Many nonlinear regression applications have a single optimum with a smooth, quadratic‐like response to the model coefficient values. Gradient or second‐order optimization techniques are often excellent. However, as often in my applications, nonlinearities or striations in the response confound gradient and second‐order procedures. In any case the user must choose a convergence criterion and appropriate threshold, which requires a priori knowledge.

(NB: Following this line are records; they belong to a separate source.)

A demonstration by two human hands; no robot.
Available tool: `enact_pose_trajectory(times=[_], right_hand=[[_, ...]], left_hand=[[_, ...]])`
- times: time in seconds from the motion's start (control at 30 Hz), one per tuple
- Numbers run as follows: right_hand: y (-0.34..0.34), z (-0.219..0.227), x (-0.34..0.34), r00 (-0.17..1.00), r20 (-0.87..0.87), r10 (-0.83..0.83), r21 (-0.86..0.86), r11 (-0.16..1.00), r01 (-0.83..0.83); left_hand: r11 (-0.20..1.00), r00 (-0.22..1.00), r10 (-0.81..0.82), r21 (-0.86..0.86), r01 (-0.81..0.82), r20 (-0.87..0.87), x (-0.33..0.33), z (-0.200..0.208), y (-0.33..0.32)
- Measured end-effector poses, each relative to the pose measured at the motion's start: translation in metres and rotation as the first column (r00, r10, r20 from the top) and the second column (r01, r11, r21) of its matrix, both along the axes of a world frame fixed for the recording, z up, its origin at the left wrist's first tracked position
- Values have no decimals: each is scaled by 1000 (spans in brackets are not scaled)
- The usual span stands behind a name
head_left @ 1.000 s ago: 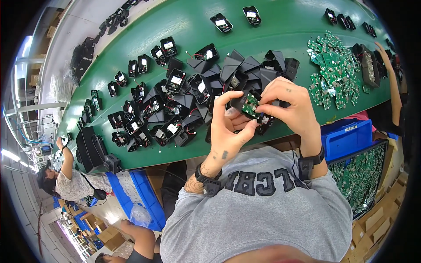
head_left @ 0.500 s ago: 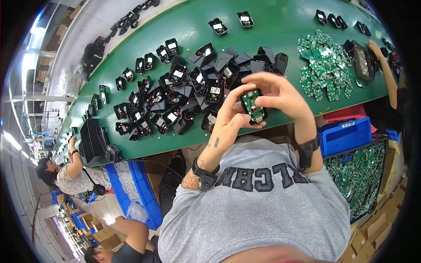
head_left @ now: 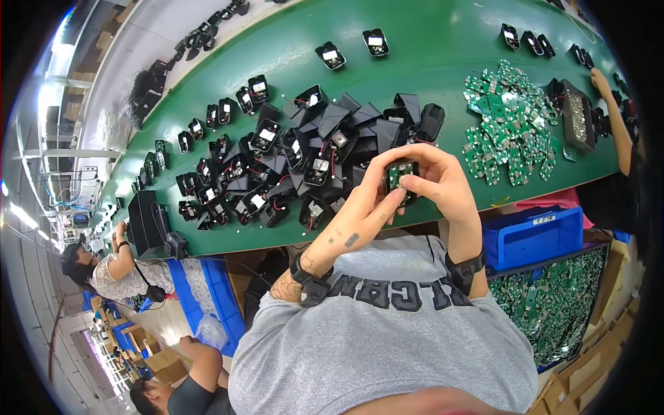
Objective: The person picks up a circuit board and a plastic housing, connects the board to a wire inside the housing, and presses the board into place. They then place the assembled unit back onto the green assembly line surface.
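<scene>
Both my hands are wrapped round one small black plastic housing with a green circuit board (head_left: 401,170) in its open face. My left hand (head_left: 372,202) grips it from the left, its thumb pressed near the board's lower end. My right hand (head_left: 443,183) curls over the far and right sides, with the thumb on the board's face. The fingers hide much of the housing. Just beyond and to the left lies a heap of black housings (head_left: 320,168), many with red wires and white parts inside. To the right is a pile of loose green circuit boards (head_left: 508,121).
The green table (head_left: 429,52) carries more housings in rows at the far side. A blue bin (head_left: 532,238) stands below the table edge at right, above a tray of boards (head_left: 550,304). Co-workers' arms (head_left: 612,114) show at right and left (head_left: 124,259).
My hands have closed more tightly round the housing, and the thumbs have come together on the board. The housing now looks tilted and more covered. The whole view has shifted slightly.
</scene>
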State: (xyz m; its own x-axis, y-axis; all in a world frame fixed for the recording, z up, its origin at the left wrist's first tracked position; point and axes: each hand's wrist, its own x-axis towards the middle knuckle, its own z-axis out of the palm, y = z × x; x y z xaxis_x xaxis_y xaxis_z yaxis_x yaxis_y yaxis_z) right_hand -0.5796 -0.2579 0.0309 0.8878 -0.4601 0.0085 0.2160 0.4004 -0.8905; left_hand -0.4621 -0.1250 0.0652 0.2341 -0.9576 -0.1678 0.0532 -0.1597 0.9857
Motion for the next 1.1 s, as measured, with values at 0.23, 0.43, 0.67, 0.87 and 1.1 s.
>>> enact_pose_trajectory(times=[0.23,0.43,0.67,0.87,1.1], right_hand=[[-34,6,21,999,-31,-7,-45,999,5],[-45,18,44,997,-71,-30,-208,978,15],[-47,6,48,956,-138,-257,-351,916,196],[-111,-7,12,745,-304,-595,-752,630,196],[-168,-17,19,354,-390,-850,-902,274,-333]], left_hand=[[998,994,34,55,-40,100,17,4,-42],[992,986,123,-22,-121,110,30,-5,-53],[991,843,36,-129,39,536,87,16,-46],[979,581,201,-166,-114,789,234,30,-73],[955,478,98,52,-291,873,332,-64,-124]])
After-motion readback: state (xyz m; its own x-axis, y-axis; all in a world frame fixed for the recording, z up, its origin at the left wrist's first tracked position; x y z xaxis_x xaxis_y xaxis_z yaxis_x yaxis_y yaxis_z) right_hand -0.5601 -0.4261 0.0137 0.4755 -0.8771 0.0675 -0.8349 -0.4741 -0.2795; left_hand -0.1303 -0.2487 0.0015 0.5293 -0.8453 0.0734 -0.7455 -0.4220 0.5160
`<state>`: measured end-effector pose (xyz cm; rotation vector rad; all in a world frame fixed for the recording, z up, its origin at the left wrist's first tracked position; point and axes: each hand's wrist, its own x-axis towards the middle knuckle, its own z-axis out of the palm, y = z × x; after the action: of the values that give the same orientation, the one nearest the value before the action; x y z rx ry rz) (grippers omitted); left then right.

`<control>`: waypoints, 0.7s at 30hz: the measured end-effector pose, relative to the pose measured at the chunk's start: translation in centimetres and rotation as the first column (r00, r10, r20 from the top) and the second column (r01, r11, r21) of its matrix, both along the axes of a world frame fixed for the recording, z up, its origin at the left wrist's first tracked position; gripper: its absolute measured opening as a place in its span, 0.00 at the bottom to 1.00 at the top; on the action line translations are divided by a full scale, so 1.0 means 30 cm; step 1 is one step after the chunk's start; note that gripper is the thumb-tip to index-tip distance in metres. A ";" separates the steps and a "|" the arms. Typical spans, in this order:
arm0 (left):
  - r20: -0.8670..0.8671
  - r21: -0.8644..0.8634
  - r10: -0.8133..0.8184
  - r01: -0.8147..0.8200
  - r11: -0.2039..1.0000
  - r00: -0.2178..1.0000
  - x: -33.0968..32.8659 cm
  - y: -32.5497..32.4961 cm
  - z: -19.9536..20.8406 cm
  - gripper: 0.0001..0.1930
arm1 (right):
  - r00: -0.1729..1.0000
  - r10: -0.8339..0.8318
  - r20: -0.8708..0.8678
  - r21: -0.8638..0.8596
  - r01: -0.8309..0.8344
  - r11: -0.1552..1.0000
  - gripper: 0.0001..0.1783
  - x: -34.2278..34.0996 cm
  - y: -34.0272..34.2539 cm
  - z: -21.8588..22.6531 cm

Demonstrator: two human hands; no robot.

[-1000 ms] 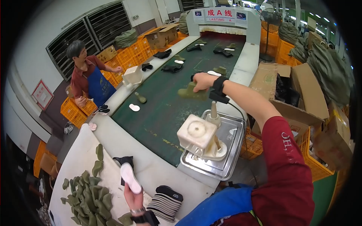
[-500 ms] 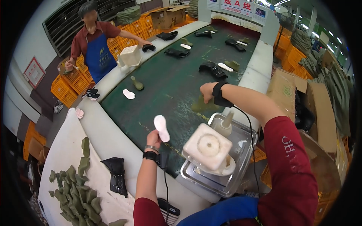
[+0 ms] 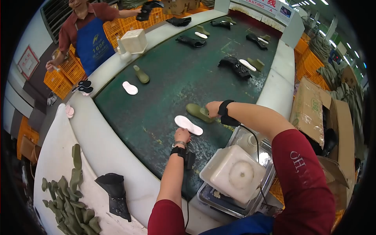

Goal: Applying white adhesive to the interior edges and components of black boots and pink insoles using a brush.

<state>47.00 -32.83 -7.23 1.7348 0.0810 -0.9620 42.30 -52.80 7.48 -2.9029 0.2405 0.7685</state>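
Note:
A white insole (image 3: 188, 125) lies low over the green belt, its near end gripped by my left hand (image 3: 182, 136). Just beyond it, an olive-green shoe last (image 3: 198, 112) points leftward, and my right hand (image 3: 213, 109) grasps its right end. The two pieces are side by side with a small gap. Whether the insole fully touches the belt I cannot tell. Nearest my right arm is a white plastic container (image 3: 239, 172) in a clear tray (image 3: 211, 203).
Along the belt (image 3: 156, 105) lie black boot uppers (image 3: 235, 66), lasts and insoles in groups. At the left, a pile of green lasts (image 3: 70, 207) and a black boot upper (image 3: 115, 196) rest on pale cloth. Cardboard boxes (image 3: 309, 109) stand right. A co-worker (image 3: 94, 43) stands across the belt.
My left hand has carried the insole right, beside the last. The last, blurred before, now shows clearly under my right hand. The co-worker has lifted a black piece. The view has shifted.

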 end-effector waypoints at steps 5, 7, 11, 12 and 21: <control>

For generality (robustness, simplicity, effectiveness), I like LF with best‐of‐N randomized initializations and convergence on the rms of a randomly sampled subset of the data. I like bootstrapping as a method to assess uncertainty of the model due to data variability.
The unknowns are the values of reaction properties k1, k0, and E. Use optimization of the least squares Co deviations from data to model (vertical deviations) to determine values for the reaction properties k1, k0, and E. The known values belong in several categories. The gas law constant, R, is a universal constant of nature. The reactor volume, V, is a physical property of the experimental equipment. Design of the experimental conditions leads to user choices of the three variables: Ci, F, and T. Finally, the response of the reaction system is the measured value for Co.
This will be root finding nested with the optimization. Either Newton’s method or successive substitution works well for the root finding. The optimizer will “guess” at values for the three DVs (k1, k0, and E). Then root finding is needed to solve for the modeled Co value. Then the sum of squared deviations in outlet concentration (model minus measured) can be evaluated.
Use steady state based on random sum squares sampling as the convergence criterion. Use N independent trials to be 99% confident that you’ll have found at least one of the best 1% possible solutions (Table 29.1).
Table 29.1 Data for Exercise 16.
Run | Nominal | Measurement | ||
Ci (gmol/L) | F (ml/s) | T (K) | Co (gmol/L) | |
1 | 0.5 | 1 | 300 | 0.387994 |
2 | 0.5 | 1 | 325 | 0.266296 |
3 | 0.5 | 1 | 370 | 0.194875 |
4 | 0.5 | 2 | 300 | 0.585542 |
5 | 0.5 | 2 | 325 | 0.486686 |
6 | 0.5 | 2 | 370 | 0.283753 |
7 | 0.5 | 3 | 300 | 0.395264 |
8 | 0.5 | 3 | 325 | 0.345275 |
9 | 0.5 | 3 | 370 | 0.394145 |
10 | 1 | 1 | 300 | 0.885848 |
11 | 1 | 1 | 325 | 1.0322 |
12 | 1 | 1 | 370 | 0.595486 |
13 | 1 | 2 | 300 | 0.920307 |
14 | 1 | 2 | 325 | 0.696697 |
15 | 1 | 2 | 370 | 0.948037 |
16 | 1 | 3 | 300 | 0.788529 |
17 | 1 | 3 | 325 | 1.129603 |
18 | 1 | 3 | 370 | 0.881381 |
19 | 2 | 1 | 300 | 1.988986 |
20 | 2 | 1 | 325 | 2.039343 |
21 | 2 | 1 | 370 | 1.48991 |
22 | 2 | 2 | 300 | 2.250937 |
23 | 2 | 2 | 325 | 1.778625 |
24 | 2 | 2 | 370 | 1.646426 |
25 | 2 | 3 | 300 | 2.110882 |
26 | 2 | 3 | 325 | 1.777817 |
27 | 2 | 3 | 370 | 1.99707 |
x | y |
0 | 1.332 |
0.1 | 1.3345 |
0.2 | 1.338 |
0.3 | 1.3405 |
0.4 | 1.34 |
0.5 | 1.3395 |
0.6 | 1.338 |
0.7 | 1.336 |
0.8 | 1.335 |
0.9 | 1.3295 |
1 | 1.329 |
We use a conventional power series model y = a + bx + cx2+⋯ to get the calibration relation. What order equation is “right?” Use FPE (or some alternate measure of complexity and performance) to determine the right order of the calibration relation.